Posted on 2006-10-31
7
406 Views
Last Modified: 2012-05-05
Experts, I need some help with a Regex pattern for a project. I am parsing an HTML page and throughout the page there is specific markers denoting dynamic content.

<html>
.....
.....
.....
<!--wc_start-->
<!--wc_end-->
.....
more Html, etc
.....
.....

I need a regex pattern that will match all of the content outside of the markers. I also need the content inside the markers, but I need to somehow seperate the content outside the markers from the content inside the markers. To summerize, if the following was my HTML document:

<!DOCTYPE html PUBLIC "-//W3C//DTD XHTML 1.0 Transitional//EN" "http://www.w3.org/TR/xhtml1/DTD/xhtml1-transitional.dtd">
<html xmlns="http://www.w3.org/1999/xhtml">
<head>
<meta http-equiv="Content-Type" content="text/html; charset=iso-8859-1" />
<title>Untitled Document</title>
</head>

<body>
<!--wc_start-->
The first piece of content
<!--wc_end-->
<div id="CoolContent">Hello There</div>
<!--wc_start-->
The second piece of content
<!--wc_end-->
</body>
</html>

Then my match results would equal:

ContentInsideMarker[0] = "The first piece of content"
ContentInsideMarker[1] = "The second piece of content"

ContentOutsideTheMarker[0] = "<!DOCTYPE html PUBLIC "-//W3C//DTD XHTML 1.0 Transitional//EN" "http://www.w3.org/TR/xhtml1/DTD/xhtml1-transitional.dtd"><html xmlns="http://www.w3.org/1999/xhtml"><head><meta http-equiv="Content-Type" content="text/html; charset=iso-8859-1" /><title>Untitled Document</title></head><body>";

ContentOutsideTheMarker[1] = "<div id="CoolContent">Hello There</div>";

ContentOutsideTheMarker[2] = "</body></html>";

I hope this makes sense. Let me know if you need more details. I don't know enough about regex to write the pattern myself.

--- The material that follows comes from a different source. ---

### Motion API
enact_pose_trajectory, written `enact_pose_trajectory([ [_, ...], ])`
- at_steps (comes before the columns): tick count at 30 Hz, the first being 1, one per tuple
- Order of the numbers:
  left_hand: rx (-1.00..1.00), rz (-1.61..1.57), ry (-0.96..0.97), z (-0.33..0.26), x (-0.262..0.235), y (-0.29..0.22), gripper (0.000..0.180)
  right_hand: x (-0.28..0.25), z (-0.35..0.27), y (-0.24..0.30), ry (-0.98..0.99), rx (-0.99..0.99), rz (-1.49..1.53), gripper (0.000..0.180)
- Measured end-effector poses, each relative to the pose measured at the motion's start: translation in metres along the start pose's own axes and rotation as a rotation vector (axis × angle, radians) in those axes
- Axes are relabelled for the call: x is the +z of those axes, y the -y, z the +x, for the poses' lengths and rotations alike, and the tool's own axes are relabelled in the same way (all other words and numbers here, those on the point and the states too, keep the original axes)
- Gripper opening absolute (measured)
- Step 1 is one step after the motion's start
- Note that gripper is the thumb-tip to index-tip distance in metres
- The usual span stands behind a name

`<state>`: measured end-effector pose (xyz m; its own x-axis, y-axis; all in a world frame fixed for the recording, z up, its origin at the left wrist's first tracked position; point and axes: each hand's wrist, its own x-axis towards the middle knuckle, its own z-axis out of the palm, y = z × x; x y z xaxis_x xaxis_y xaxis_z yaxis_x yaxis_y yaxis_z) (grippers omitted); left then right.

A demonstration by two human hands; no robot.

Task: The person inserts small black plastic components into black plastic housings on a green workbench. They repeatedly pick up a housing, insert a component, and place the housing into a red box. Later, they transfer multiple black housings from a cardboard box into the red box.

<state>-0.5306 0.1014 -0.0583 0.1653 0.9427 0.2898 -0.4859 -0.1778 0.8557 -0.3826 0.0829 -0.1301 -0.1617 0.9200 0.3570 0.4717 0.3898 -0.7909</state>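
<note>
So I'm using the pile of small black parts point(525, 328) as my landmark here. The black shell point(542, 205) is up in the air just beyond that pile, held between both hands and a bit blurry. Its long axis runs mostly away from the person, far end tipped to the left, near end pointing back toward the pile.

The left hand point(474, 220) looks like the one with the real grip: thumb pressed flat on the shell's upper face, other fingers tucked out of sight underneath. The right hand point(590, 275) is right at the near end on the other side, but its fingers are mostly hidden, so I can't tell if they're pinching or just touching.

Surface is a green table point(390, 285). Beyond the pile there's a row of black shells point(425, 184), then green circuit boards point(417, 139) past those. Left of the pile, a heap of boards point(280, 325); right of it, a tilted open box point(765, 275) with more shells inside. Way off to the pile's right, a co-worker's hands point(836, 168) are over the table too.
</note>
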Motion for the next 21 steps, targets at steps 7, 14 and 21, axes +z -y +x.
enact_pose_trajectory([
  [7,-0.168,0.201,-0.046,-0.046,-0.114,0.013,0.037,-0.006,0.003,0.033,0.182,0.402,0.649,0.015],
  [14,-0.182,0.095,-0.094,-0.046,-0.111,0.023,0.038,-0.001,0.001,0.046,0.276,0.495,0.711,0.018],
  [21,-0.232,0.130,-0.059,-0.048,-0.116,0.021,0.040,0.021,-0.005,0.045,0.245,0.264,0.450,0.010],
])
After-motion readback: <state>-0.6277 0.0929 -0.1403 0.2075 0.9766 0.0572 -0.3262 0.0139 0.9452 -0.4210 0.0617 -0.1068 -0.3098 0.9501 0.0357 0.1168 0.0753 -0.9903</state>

I would assume you would use a matchcollection, but again I'm not the expert :)

Thanks so much for the correct pattern.

~C
0
Comment
Question by:clickclickbang
7 Comments
 
LVL 15

Expert Comment

by:ozymandias
ID: 17845901
Do you have to use regex for this ?
It's not necessarily the best tool ?
Is all your html xhtml ?
You could probably parse this better using xml and and an xsl transform.
0
 
LVL 1

Author Comment

by:clickclickbang
ID: 17846411
The content will not always be xhtml and may contain improper use of HTML. If there is another way other than Regex, I am open to an example. :)
0
 
LVL 15

Accepted Solution

by:
ozymandias earned 200 total points
ID: 17846580
OK. Not using any regex or xml and assuming that the <!--wc-start--> and <!--wc_end--> comments are always paired and always correctly placed and on a line by themselves then the following works fine :

using System;

namespace Scraps
{
      public enum ContentType
      {
            Static,
            Dynamic
      }
      
      class Class1
      {

        private bool inStatic = true;
            private string[] lines;

            private string html = @"
                  <!DOCTYPE html PUBLIC '-//W3C//DTD XHTML 1.0 Transitional//EN' 'http://www.w3.org/TR/xhtml1/DTD/xhtml1-transitional.dtd'>
                  <html xmlns='http://www.w3.org/1999/xhtml'>
                  <head>
                  <meta http-equiv='Content-Type' content='text/html; charset=iso-8859-1' />
                  <title>Untitled Document</title>
                  </head>
                  <body>
                  <!--wc_start-->
                  The first piece of content
                  <!--wc_end-->
                  <div id='CoolContent'>Hello There</div>
                  <!--wc_start-->
                  The second piece of content
                  <!--wc_end-->
                  </body>
                  </html>";

            public Class1(){
                  lines = html.Split('\n');
            }

            public void Output(ContentType type){
                  foreach (string line in lines){
                        if (line.Trim().StartsWith("<!--wc_start-->")){
                              this.inStatic = false;
                              continue;
                        }else if (line.Trim().StartsWith("<!--wc_end-->")){
                              this.inStatic = true;
                              continue;
                        }else if ((type == ContentType.Dynamic && !this.inStatic) || (type == ContentType.Static && this.inStatic)){
                              Console.WriteLine(line);
                        }
                  }
            }
            
            [STAThread]
            static void Main(string[] args)
            {
                  Class1 c1 = new Class1();
                  c1.Output(ContentType.Static);
                  Console.WriteLine("\n");
                  c1.Output(ContentType.Dynamic);
                  Console.ReadLine();
            }
      }
}
0
Free Tool: IP Lookup

Get more info about an IP address or domain name, such as organization, abuse contacts and geolocation.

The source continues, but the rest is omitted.